With your engines shut down, of course. In an atmosphere, merely moving an inch can make an aerodynamic object completely change trajectory, but in space only thrust will do that. This also allows space vessels to have no strict up and down, no wings or other aerodynamic accessories, so ship design that is bulky and unstreamlined starts to makes sense.

Also, large vessels actually have the potential to be thousands of time faster (but less maneuverable) than smaller ones - big fuel tanks equal long burn times equal higher cruising speed. A small stationary pirate vessel that detects a large freighter would probably run out of fuel before it could even match the freighter's speed, and the chase would probably go on for days.

So, small mobile fighter vessels (while they're impractical, it's a freakin' space game! It needs fighters!) would need to be deployed from carriers that have already reached a sort of "encounter speed" with the enemy. This could actually be used for creating something like rail-levels where the player and the NPCs are all independent, but the level itself is also "moving" to simulate everyone traveling at extraordinary (and realistic) space speeds, and the ships' RELATIVE speed is similar, so they seem to be traveling slowly in respect to one another.

Also, stealth in space. It's a complete myth abused in many sci-fi shows, but there is absolutely positively no way to achieve it. Everything that can house a human pilot will have a temperature of at least 290°K, which is 287° more than the space background, and thermal sensors can pick it up at millions of miles away. With the engines offline. If it fires up its rockets, even the smallest vessel is like a gigantic flaming beacon in comparison to the rest of the universe.
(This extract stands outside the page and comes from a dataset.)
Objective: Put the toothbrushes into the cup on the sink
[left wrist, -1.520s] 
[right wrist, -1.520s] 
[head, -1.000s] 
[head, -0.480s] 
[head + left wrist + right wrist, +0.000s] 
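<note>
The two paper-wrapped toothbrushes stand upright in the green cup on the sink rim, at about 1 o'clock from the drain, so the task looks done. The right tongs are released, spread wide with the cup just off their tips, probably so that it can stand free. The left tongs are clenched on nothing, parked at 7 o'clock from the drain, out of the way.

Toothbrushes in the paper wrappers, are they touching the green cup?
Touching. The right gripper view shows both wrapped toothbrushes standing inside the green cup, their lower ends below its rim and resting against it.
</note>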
Also, there's no horizon, no atmospheric interference, etc.

One solution would be to make the fighter vessels remote-piloted (the main character is actually on a carrier, which could explain how he survives his ship getting blown up), and the vessels itself are just cockpit-less computers with a chassis, but even then they have engines, power generators, bla bla... And "unmanned drone wars" doesn't make for good drama.

If you really dig the stealth-in-space aspect, I suggest you invent some sort of superscience fields or shields that somehow block any thermal signatures (and make them also act like radiators of waste heat, because gigantic radiator panels aren't stylish). It completely violates physical laws, but every game can afford some unexplained scientific miracle.

For some added realistic grittiness, ditch "plasma" weapons since they're ridiculous, make lasers sustained beams that deal little damage that increases if HELD on the enemy, and with unlimited range (they just dissipate a few million miles away), add kinetic energy weapons (electromagnetic guns would do fine for space combat), missiles, flares, make drive exhausts dangerous (as in, getting caught in a big ship's exhaust is unhealthy, and turning your butt towards an enemy is a sound tactic), etc.

When you determine what the setting's ships are capable of, it's easier to envision how the setting works, how space commerce and, by extension, space politics look like, how are space wars fought, how hard/easy space crime is and if it is commonplace, who guards commercial transfer orbits and how law is maintained in space.

I apologize for my geekyness, but I really like occasionally seeing an often hand-waved element in fiction done right. It makes me think: "Hmm, they really thought this through."